PHP is installed from the repository https://packages.sury.org/php/ and runs in a container.

The config file looks something like this:

[big_app_prod]
; Standard
listen = /www/php_sockets/php-fpm-docker-big_app_prod.sock
listen.backlog = 4096
listen.group = www-data
listen.mode = 0660
rlimit_files = 10240
chdir = /
catch_workers_output = yes
security.limit_extensions = .php
 
; Deployment-specific
pm = static
pm.max_children = 1500
pm.status_path = /fpm-status

php_admin_flag[log_errors] = on
php_admin_flag[display_errors] = off
php_admin_value[error_log] = /var/log/php/$pool/$pool.log
php_admin_value[sendmail_path] = /usr/bin/msmtp -C /etc/msmtprc -t --read-envelope-from

; Project-specific
php_admin_value[precision] = 12
php_admin_flag[ignore_user_abort] = on
php_admin_flag[expose_php] = off
php_admin_value[max_input_nesting_level] = 8
php_admin_value[max_execution_time] = 600
php_admin_value[memory_limit] = 300M
php_admin_value[error_reporting] = E_ALL & ~E_NOTICE & ~E_DEPRECATED & ~E_STRICT
php_admin_flag[html_errors] = off
php_admin_value[post_max_size] = 32M
php_admin_value[upload_max_filesize] = 32M
php_admin_flag[file_uploads] = True
php_admin_value[cgi.fix_pathinfo] = 0
php_admin_value[session.name] = big_app_prod
php_admin_value[session.save_handler] = redis
php_admin_value[session.save_path] = "tcp://127.0.0.1:6379?timeout=10&prefix=big_app_prod_SESS_"
php_admin_value[session.cookie_httponly] = On
php_admin_value[apc.shm_size] = 2048M
php_admin_value[max_input_vars] = 1000
php_admin_value[session.gc_maxlifetime] = 1440

Metrics are collected using:

# https://github.com/Lusitaniae/phpfpm_exporter
prometheus-php-fpm-exporter \
    --web.listen-address=127.0.0.1:5584 \
    --phpfpm.socket-paths=/www/php_sockets/php-fpm-docker-big_app_prod.sock \
    --phpfpm.status-path=/fpm-status \
    --phpfpm.script-collector-paths=/var/lib/prometheus/php_opcache_exporter.php

PHP Version

8.0.30

Operating System

Debian 11 (bullseye)

verfriemelt-dot-org · 2024-08-21T08:41:02Z

i think the proper solution here is to fix the locking issue, this is also reproducible by spamming the fpm process with multiple concurrent

$ SCRIPT_NAME=/status SCRIPT_FILENAME=/status QUERY_STRING=full REQUEST_METHOD=GET cgi-fcgi -bind -connect 127.0.0.1:9000

requsts. you'll eventually end up with the error described here:

127.0.0.1 -  21/Aug/2024:08:36:16 +0000 "GET /status" 200
127.0.0.1 -  21/Aug/2024:08:36:16 +0000 "GET /status" 500
ERROR: scoreboard: failed to lock (already locked)
ERROR: status: unable to find or access status shared memory

also i think readinessprobe should just use /ping instead of the full /status ... the script mentioned here (https://raw.githubusercontent.com/renatomefi/php-fpm-healthcheck/master/php-fpm-healthcheck) should be adapted to use /ping for the pingmode, so without arguments to avoid this alltogether. this would be a viable workaround for the time being.

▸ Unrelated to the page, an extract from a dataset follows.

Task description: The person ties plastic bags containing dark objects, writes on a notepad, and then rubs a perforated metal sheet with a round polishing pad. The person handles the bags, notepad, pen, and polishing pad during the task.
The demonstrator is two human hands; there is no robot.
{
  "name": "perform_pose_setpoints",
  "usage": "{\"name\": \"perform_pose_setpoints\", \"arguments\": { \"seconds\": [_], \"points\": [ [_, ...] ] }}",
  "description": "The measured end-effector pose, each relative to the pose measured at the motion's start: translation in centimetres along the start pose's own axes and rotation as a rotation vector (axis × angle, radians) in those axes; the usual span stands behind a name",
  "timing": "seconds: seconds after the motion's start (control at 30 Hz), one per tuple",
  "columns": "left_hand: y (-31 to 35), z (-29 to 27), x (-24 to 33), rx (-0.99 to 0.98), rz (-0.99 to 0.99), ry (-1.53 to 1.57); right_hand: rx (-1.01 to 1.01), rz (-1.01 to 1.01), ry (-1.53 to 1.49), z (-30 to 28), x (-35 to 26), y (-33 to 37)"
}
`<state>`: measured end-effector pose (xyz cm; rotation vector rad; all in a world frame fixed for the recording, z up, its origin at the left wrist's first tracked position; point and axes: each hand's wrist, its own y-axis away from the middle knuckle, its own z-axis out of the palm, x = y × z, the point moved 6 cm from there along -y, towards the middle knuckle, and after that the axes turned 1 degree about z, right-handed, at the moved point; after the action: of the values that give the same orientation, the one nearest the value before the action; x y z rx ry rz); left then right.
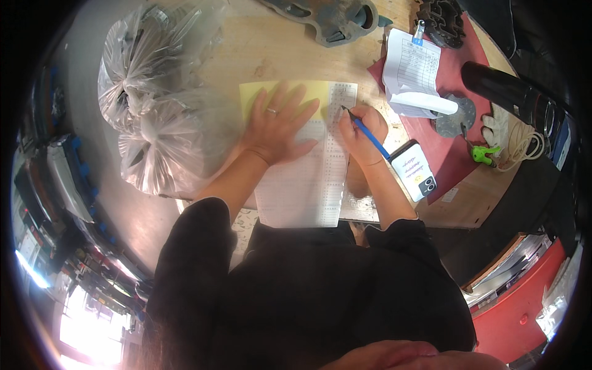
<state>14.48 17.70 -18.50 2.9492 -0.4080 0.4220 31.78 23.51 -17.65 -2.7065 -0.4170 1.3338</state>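
Note:
A long printed form [296, 191] lies on the wooden table in front of me, its lower end reaching the table's near edge. A yellow sheet [317, 92] covers part of its upper left. My left hand [280, 123] rests flat across the yellow sheet and the form, fingers spread, a ring on one finger. In my right hand [364, 132] is a blue pen [370, 137], its dark tip at the form's right-hand column. Just right of that wrist, a phone [412, 169] in a white case lies back side up.
Tied clear plastic bags [157, 132] stand at the left. Clipped papers [410, 68] lie on a red sheet [453, 166] at the right, near a round grey metal piece [455, 114], a black cylinder [493, 80] and a green clip [484, 153]. A metal casting [336, 21] sits at the far edge.

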Motion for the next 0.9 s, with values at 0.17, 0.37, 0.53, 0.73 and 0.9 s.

pimjansen · 2024-08-21T17:19:56Z

i think the proper solution here is to fix the locking issue, this is also reproducible by spamming the fpm process with multiple concurrent
$ SCRIPT_NAME=/status SCRIPT_FILENAME=/status QUERY_STRING=full REQUEST_METHOD=GET cgi-fcgi -bind -connect 127.0.0.1:9000
requsts. you'll eventually end up with the error described here:
127.0.0.1 -  21/Aug/2024:08:36:16 +0000 "GET /status" 200

127.0.0.1 -  21/Aug/2024:08:36:16 +0000 "GET /status" 500

ERROR: scoreboard: failed to lock (already locked)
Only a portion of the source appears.